Data driven analysis reveals prognostic genes and immunological targets in human sepsis-associated acute kidney injury

Abstract

Background: The molecular mechanism of sepsis-associated acute kidney injury (SA-AKI) is unclear. We analyzed co-differentially expressed genes (co-DEGs) to elucidate the underlying mechanism and intervention targets of SA-AKI.

Methods: The microarray datasets GSE65682, GSE30718, and GSE174220 were downloaded from the Gene Expression Omnibus (GEO) database. We identified the co-DEGs and constructed a gene co-expression network to screen the hub genes. We analyzed immune correlations and disease correlations and performed functional annotation of the hub genes. We also performed single-cell and microenvironment analyses and investigated the enrichment pathways and the main transcription factors. Finally, we conducted a correlation analysis to evaluate the role of the hub genes.

Results: Interleukin 32 (IL32) was identified as the hub gene in SA-AKI, and the main enriched signaling pathways were associated with hemopoiesis, cellular response to cytokine stimulus, inflammatory response, and regulation of kidney development. Additionally, IL32 was significantly associated with mortality in SA-AKI patients. Monocytes, macrophages, T cells, and NK cells were closely related to IL32 and were involved in the immune microenvironment in SA-AKI patients. IL32 expression increased significantly in the kidney of septic mouse. Toll-like receptor 2 (TLR2) was significantly and negatively correlated with IL32.

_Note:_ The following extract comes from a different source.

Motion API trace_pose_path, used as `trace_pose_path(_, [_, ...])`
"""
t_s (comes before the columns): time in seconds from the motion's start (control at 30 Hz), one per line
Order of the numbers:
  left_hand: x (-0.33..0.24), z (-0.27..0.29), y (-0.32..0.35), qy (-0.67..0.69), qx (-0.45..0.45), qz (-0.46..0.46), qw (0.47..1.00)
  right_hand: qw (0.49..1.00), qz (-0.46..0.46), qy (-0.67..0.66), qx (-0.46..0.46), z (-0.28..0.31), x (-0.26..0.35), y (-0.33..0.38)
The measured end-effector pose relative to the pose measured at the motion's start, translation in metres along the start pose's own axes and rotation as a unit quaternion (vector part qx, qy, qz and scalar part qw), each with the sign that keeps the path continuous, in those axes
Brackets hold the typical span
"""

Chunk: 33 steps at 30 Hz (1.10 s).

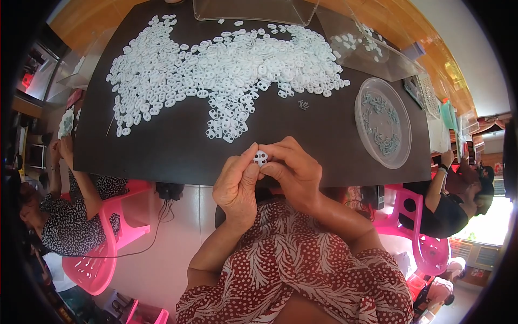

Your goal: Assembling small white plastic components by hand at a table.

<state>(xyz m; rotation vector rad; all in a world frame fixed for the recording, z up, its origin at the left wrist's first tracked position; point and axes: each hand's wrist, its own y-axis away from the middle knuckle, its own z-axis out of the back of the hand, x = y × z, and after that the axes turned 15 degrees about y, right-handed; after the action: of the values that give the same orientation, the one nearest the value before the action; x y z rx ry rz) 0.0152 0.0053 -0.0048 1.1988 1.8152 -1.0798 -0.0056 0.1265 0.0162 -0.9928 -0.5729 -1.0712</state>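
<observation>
Between the fingertips of both hands, just over the table's near edge, is a small white plastic piece (pixel 260 158) with several dark holes. My left hand (pixel 237 186) pinches it from the left, thumb and forefinger closed on it. From the right, my right hand (pixel 294 170) grips the same piece with thumb and forefinger. Beyond the hands lies a tongue of squarish white pieces with holes (pixel 229 116), joined to a wide heap of small oval white pieces (pixel 232 65). A few small grey pins or screws (pixel 304 105) rest on the dark table (pixel 178 148).
To the right stands a round clear plastic tub (pixel 406 141) holding many small grey-green parts. Clear bins (pixel 253 19) sit along the far edge, one with scattered white pieces. A person (pixel 81 210) works at the left and another (pixel 440 200) at the right, near pink chairs (pixel 110 243).
</observation>
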Motion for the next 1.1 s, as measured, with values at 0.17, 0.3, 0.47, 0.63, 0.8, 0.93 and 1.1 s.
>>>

Conclusion: IL32 is the key gene involved in SA-AKI and is significantly associated with prognosis. TLR2 and relevant immune cells are closely related to key genes.

Keywords: Acute kidney injury; Bioinformatics analysis; Interleukin 32; Sepsis; Toll-like receptor 2.

Figure 1

Flowchart of the identification and bioinformatics analysis of the key genes related to sepsis-associated acute kidney injury (SA-AKI). The co-differentially expressed genes (co-DEGs) were identified and used to search for hub genes. Immune association and disease association were evaluated, and functional annotation of hub genes was performed. AKI: acute kidney injury; WGCNA: weighted gene coexpression network analysis; GWAS: genome-wide association study; GSEA: gene set enrichment analysis.

Figure 2

The Kaplan-Meier survival analysis of septic patients with differences in the expression of IL32. IL32 was identified as an intersection gene of sepsis and AKI. The results showed that IL32 had significant survival differences in septic patients. A higher expression of IL32 was associated with a better prognosis in survival probability.

Figure 3

Validation of the expression of IL32 in the kidneys of SA-AKI mice. A: The expression of the IL32 gene at different time intervals. B and C: The expression of IL32 protein level at different time intervals with western blotting analysis. * P<0.05; **P<0.01.